▶ **Assignment**
When you copy the listing, skip the images and return each line verbatim.

▶ **Dataset excerpt**

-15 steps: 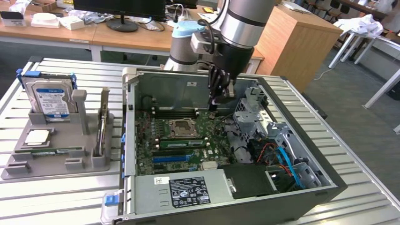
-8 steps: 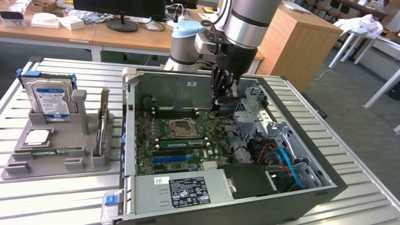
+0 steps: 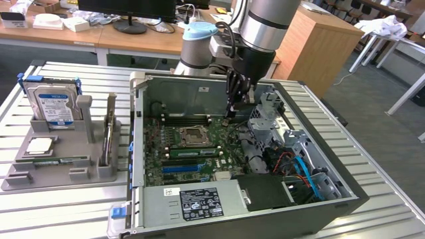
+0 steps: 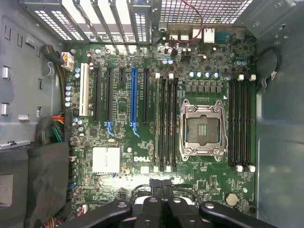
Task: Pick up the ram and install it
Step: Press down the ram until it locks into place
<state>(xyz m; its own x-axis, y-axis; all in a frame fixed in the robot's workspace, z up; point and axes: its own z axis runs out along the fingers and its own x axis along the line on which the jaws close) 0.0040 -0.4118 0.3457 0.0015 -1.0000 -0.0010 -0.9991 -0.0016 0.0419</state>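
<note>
Pincer: the gripper [image 3: 230,113] [image 4: 161,184] has its fingers [image 4: 153,190] pressed together, with no gap between the tips.
Hold: nothing can be seen clamped between the tips.
Pincer position: it hangs tips-down inside the open computer case [image 3: 137,124], over the far part of the motherboard [image 3: 158,149] [image 4: 209,190].
Nearest parts: in the wrist view the tips sit at the end of the memory slots [image 4: 166,123], beside the empty processor socket [image 3: 190,134] [image 4: 203,129].
Contact: I cannot tell whether the tips touch the board or hang just above it.
Ram: the ram [image 3: 56,160], a long green stick, lies flat in the grey holder [image 3: 66,175] on the slatted table, at the exterior view's left, well apart from the gripper and outside the case.
Holder's other contents: a hard drive [image 3: 54,104] with a blue-and-white label stands upright at the far end, and a square silver processor chip [image 3: 40,145] lies just beyond the ram.
</note>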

▶ **The answer**
-15 steps: 
-8 steps: 
+0 steps: 
+0 steps: 
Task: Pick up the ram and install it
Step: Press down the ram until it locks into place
<state>(xyz m; its own x-axis, y-axis; all in a frame fixed in the robot's workspace, z up; point and axes: its own z axis runs out along the fingers and its own x axis along the line on which the jaws close) 0.0040 -0.4118 0.3457 0.0015 -1.0000 -0.0010 -0.9991 -0.0016 0.0419</state>
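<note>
Pincer: the gripper [image 3: 230,113] [image 4: 161,184] has its fingers [image 4: 153,190] pressed together, with no gap between the tips.
Hold: nothing can be seen clamped between the tips.
Pincer position: it hangs tips-down inside the open computer case [image 3: 137,124], over the far part of the motherboard [image 3: 158,149] [image 4: 209,190].
Nearest parts: in the wrist view the tips sit at the end of the memory slots [image 4: 166,123], beside the empty processor socket [image 3: 190,134] [image 4: 203,129].
Contact: I cannot tell whether the tips touch the board or hang just above it.
Ram: the ram [image 3: 56,160], a long green stick, lies flat in the grey holder [image 3: 66,175] on the slatted table, at the exterior view's left, well apart from the gripper and outside the case.
Holder's other contents: a hard drive [image 3: 54,104] with a blue-and-white label stands upright at the far end, and a square silver processor chip [image 3: 40,145] lies just beyond the ram.
</note>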

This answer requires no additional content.